• What you have to do: Every line below between the one holding "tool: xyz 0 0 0" and the one holding "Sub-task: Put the", inclusive, should be copied exactly, and no other line.
──────── The data
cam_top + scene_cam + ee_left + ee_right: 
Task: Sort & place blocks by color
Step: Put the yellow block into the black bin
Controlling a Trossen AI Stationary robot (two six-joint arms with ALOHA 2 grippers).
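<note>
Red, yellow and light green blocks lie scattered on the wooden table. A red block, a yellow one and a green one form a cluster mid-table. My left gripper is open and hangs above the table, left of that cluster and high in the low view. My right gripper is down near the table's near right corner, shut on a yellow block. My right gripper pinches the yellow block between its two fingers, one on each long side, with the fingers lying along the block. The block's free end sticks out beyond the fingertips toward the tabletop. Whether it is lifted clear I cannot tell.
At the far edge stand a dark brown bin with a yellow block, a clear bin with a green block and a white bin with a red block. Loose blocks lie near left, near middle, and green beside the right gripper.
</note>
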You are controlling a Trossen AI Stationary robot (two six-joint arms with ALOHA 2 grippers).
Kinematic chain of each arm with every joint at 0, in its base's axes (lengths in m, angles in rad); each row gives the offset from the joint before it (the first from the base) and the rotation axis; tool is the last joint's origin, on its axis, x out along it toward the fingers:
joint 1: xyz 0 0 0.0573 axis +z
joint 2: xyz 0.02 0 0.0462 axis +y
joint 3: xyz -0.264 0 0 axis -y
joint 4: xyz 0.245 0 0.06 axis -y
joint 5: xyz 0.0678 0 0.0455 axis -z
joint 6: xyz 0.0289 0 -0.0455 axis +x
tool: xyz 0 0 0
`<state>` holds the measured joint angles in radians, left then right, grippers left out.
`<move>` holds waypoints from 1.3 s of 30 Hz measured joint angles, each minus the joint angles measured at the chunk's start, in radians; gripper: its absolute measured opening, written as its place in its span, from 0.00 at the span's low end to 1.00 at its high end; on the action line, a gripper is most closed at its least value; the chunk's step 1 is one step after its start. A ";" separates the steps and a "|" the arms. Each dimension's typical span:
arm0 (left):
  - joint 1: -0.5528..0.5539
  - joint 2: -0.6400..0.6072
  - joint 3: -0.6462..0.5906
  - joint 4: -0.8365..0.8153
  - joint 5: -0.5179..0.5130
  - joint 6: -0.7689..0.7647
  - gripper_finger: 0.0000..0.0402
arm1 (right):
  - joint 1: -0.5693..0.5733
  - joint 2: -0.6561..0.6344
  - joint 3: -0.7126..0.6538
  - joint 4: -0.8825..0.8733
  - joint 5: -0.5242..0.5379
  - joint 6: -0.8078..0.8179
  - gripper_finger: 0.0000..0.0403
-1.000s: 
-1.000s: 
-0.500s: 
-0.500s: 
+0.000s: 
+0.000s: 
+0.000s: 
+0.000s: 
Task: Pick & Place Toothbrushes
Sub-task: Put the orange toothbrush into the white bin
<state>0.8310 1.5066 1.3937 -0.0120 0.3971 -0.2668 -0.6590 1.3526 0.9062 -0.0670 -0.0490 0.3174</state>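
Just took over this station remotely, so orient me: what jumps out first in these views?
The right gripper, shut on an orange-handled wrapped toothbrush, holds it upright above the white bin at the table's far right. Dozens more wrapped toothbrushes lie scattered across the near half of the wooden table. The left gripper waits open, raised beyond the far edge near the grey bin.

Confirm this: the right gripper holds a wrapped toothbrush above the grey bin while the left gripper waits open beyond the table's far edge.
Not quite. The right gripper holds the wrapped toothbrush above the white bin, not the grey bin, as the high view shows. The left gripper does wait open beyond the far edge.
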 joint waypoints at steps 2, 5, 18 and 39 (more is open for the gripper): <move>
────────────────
• Worked solution:
tool: xyz 0 0 0
`<state>` holds the measured joint angles in radians, left then right, grippers left out.
`<move>` holds waypoints from 1.3 s of 30 Hz measured joint angles, each minus the joint angles measured at the chunk's start, in radians; gripper: its absolute measured opening, written as its place in its span, from 0.00 at the span's low end to 1.00 at its high end; on the action line, a gripper is most closed at its least value; the chunk's step 1 is one step after its start. A ";" separates the steps and a "|" the arms. Each dimension's typical span:
arm0 (left):
  - joint 1: -0.5528..0.5539
  - joint 2: -0.6400..0.6072
  - joint 3: -0.6462..0.5906
  - joint 4: -0.8365..0.8153
  - joint 5: -0.5179..0.5130
  - joint 6: -0.7689..0.7647
  - gripper_finger: 0.0000..0.0402
arm1 (right):
  - joint 1: -0.5693..0.5733
  - joint 2: -0.6561..0.6344
  - joint 3: -0.7126..0.6538
  - joint 4: -0.8825..0.8733
  - joint 5: -0.5242..0.5379
  - joint 6: -0.8078..0.8179
  - gripper_finger: 0.0000..0.0403
-1.000s: 
-1.000s: 
-0.500s: 
-0.500s: 
+0.000s: 
+0.000s: 
+0.000s: 
+0.000s: 
Task: Pick & Place Toothbrushes
Sub-task: Put the orange toothbrush into the white bin

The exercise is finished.